* _EXERCISE GOAL_
Please reproduce the lines of the records below from the one holding "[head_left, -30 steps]" through the one holding "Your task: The", inclusive, skipping all pictures.
────
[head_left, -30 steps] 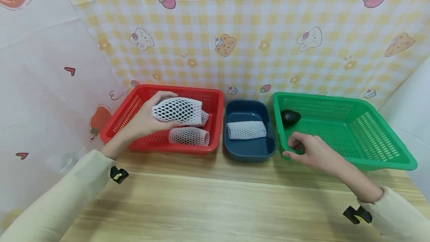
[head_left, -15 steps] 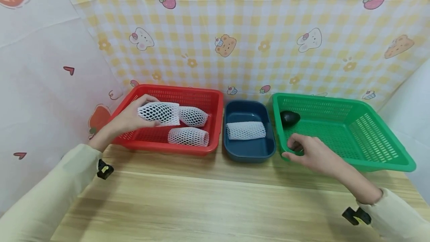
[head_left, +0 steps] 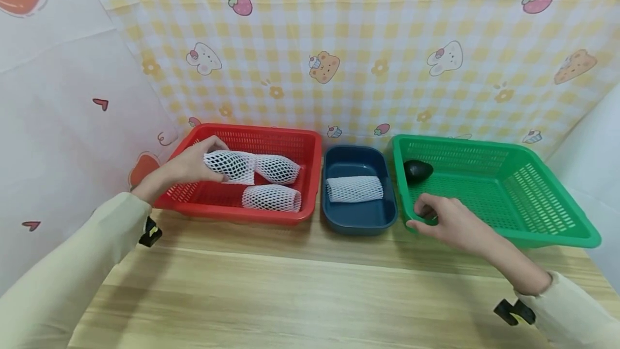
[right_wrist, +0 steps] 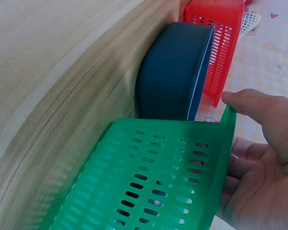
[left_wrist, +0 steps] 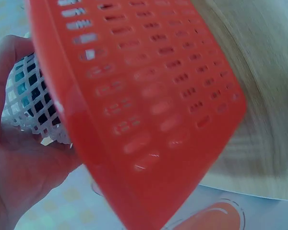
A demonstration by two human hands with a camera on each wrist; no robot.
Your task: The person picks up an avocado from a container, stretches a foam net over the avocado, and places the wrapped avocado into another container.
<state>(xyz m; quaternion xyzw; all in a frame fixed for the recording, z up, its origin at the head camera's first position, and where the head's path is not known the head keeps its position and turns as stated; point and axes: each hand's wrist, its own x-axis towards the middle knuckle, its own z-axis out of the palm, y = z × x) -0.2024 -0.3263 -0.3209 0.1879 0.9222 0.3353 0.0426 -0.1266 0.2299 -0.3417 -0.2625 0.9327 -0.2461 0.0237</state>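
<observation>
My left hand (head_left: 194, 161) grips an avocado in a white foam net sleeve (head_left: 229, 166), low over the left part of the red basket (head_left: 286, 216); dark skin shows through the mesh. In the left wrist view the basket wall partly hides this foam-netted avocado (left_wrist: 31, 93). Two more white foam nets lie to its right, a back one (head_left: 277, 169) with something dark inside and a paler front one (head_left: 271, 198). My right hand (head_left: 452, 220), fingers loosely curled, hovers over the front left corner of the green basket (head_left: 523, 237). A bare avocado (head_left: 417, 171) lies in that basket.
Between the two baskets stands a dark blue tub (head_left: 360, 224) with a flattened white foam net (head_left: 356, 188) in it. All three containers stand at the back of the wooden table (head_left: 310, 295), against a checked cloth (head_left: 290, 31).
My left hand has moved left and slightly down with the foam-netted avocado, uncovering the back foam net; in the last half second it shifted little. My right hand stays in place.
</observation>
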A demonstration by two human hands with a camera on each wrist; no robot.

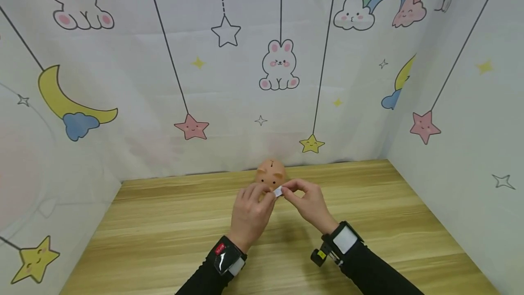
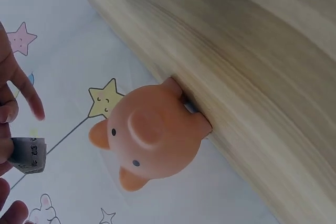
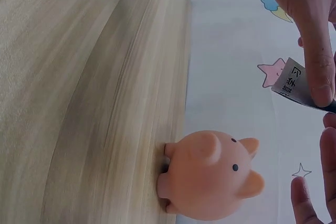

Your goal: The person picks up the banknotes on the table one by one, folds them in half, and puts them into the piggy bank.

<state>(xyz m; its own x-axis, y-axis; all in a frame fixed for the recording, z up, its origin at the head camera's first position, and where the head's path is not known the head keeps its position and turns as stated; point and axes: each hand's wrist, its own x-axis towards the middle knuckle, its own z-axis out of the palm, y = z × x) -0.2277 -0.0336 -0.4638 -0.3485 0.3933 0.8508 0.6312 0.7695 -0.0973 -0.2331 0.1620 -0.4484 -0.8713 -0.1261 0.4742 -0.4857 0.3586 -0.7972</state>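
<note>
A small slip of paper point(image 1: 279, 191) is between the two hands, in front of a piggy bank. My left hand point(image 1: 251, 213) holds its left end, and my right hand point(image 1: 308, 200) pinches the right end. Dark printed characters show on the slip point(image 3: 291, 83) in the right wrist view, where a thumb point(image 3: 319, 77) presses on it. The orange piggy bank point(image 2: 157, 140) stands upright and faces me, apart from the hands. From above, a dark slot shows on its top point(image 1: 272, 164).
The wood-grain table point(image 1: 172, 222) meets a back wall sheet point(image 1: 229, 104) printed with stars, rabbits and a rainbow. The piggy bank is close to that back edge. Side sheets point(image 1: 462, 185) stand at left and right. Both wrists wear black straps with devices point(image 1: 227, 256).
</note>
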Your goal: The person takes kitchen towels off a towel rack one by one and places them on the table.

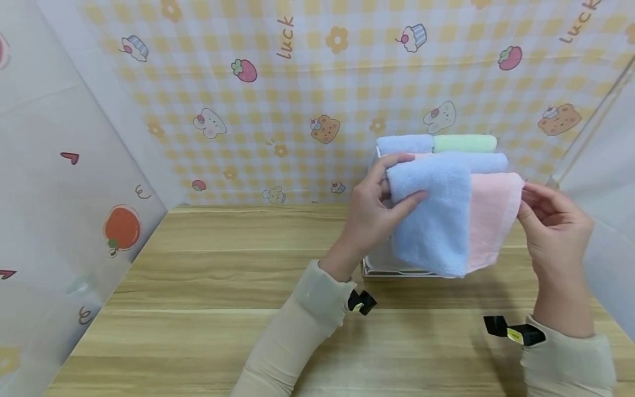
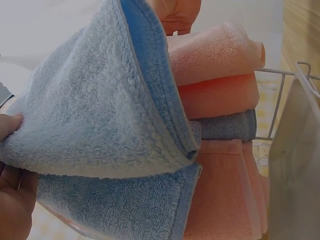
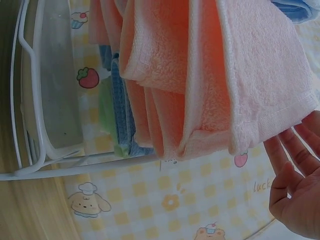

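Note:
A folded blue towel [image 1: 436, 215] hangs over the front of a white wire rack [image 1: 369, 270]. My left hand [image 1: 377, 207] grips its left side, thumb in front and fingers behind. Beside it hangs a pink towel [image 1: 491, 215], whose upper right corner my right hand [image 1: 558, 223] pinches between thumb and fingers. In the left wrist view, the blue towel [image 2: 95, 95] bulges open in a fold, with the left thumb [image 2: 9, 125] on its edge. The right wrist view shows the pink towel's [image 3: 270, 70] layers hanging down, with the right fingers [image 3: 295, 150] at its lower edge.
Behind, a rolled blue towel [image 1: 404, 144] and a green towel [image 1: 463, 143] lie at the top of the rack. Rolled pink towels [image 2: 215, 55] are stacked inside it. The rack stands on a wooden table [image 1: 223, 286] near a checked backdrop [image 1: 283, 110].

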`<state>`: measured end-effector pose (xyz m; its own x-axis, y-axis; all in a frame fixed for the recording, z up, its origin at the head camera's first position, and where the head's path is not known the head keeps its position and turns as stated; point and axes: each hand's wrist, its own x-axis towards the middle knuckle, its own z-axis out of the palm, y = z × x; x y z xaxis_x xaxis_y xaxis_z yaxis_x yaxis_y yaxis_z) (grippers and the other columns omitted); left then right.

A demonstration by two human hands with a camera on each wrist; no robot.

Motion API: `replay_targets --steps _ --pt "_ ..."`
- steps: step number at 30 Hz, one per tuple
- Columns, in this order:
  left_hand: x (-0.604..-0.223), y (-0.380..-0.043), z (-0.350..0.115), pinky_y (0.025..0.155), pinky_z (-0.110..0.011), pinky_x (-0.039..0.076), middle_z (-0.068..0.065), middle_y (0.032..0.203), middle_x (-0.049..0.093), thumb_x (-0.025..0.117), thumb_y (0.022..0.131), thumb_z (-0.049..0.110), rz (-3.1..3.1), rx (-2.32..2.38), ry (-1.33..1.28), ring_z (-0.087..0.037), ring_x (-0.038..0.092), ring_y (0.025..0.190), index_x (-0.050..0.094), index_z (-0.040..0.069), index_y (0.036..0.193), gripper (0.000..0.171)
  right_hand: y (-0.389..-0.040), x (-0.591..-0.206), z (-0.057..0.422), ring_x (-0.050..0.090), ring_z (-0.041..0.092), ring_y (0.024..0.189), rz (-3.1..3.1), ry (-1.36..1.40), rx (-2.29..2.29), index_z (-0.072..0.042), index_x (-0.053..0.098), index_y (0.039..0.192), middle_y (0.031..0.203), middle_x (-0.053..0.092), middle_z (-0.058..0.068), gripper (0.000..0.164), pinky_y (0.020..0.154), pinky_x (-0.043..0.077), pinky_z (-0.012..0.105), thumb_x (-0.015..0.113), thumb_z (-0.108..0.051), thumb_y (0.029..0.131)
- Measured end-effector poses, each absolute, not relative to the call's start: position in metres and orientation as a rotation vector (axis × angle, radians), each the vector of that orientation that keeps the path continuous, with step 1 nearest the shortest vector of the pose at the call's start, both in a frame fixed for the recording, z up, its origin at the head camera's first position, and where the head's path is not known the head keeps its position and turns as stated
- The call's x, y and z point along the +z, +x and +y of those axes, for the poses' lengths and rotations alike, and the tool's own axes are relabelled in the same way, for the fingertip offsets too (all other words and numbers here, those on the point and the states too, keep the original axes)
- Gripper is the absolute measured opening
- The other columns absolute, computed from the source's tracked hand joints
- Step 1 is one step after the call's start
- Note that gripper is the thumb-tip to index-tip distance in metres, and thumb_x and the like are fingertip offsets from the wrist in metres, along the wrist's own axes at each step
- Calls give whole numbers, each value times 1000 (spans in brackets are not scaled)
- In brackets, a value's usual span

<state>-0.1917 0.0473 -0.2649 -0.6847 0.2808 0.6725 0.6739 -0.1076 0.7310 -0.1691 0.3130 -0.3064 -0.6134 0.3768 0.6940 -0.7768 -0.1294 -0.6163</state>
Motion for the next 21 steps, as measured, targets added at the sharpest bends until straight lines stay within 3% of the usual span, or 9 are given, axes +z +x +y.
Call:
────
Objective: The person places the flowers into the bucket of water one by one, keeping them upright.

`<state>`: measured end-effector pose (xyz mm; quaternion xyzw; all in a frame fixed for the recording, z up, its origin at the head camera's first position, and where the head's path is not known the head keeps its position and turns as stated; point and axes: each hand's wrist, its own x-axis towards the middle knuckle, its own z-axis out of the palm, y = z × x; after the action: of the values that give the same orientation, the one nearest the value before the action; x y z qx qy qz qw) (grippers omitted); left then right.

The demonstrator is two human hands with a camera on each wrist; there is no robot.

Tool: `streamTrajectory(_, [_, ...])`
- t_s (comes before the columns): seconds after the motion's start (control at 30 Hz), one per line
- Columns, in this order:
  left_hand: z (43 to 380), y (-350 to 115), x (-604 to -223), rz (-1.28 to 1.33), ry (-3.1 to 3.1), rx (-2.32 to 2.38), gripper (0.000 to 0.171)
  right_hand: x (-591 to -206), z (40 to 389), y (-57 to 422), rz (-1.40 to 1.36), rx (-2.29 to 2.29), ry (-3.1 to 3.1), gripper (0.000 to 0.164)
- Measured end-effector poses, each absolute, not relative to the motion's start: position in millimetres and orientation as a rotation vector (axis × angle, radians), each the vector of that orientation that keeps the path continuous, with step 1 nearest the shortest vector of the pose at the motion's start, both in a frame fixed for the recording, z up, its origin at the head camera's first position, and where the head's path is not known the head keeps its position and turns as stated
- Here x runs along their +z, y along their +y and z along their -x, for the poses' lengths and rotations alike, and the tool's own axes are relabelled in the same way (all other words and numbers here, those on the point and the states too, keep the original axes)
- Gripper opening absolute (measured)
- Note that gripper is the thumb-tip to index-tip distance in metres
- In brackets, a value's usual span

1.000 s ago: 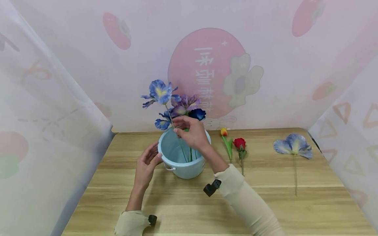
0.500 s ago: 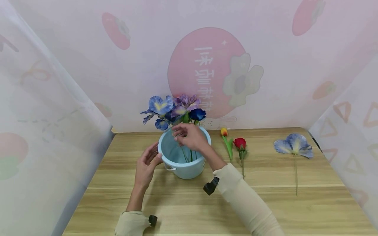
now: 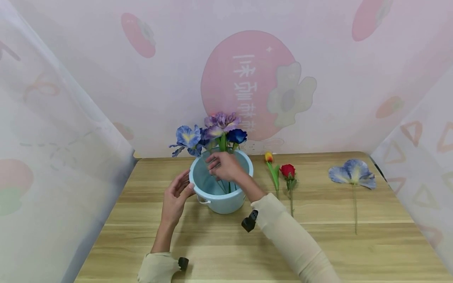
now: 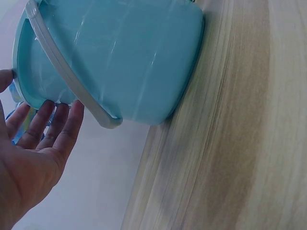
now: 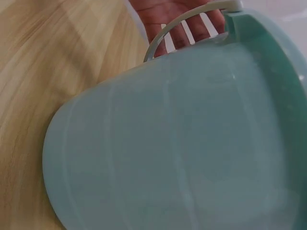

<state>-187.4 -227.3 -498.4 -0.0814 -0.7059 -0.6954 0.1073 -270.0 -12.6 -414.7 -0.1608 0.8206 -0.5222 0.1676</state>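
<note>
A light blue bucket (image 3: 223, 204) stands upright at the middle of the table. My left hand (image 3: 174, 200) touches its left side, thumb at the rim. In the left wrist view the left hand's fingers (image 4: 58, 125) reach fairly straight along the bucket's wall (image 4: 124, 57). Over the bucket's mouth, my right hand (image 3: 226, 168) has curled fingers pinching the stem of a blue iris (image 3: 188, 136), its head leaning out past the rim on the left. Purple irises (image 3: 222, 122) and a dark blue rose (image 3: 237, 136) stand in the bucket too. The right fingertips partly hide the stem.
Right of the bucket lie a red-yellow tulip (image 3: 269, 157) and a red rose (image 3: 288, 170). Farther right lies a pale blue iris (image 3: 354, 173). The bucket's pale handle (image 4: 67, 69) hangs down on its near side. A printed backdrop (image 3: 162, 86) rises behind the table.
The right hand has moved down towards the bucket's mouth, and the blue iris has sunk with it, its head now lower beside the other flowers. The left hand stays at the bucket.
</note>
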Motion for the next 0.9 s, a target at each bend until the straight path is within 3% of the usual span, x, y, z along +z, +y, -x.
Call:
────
* _ANSWER SPACE_
[head_left, -30 steps] 
[head_left, -15 steps] 
[head_left, +0 steps] 
[right_wrist, +0 steps] 
[left_wrist, +0 steps] 
A demonstration by two human hands with a camera on each wrist; no robot.
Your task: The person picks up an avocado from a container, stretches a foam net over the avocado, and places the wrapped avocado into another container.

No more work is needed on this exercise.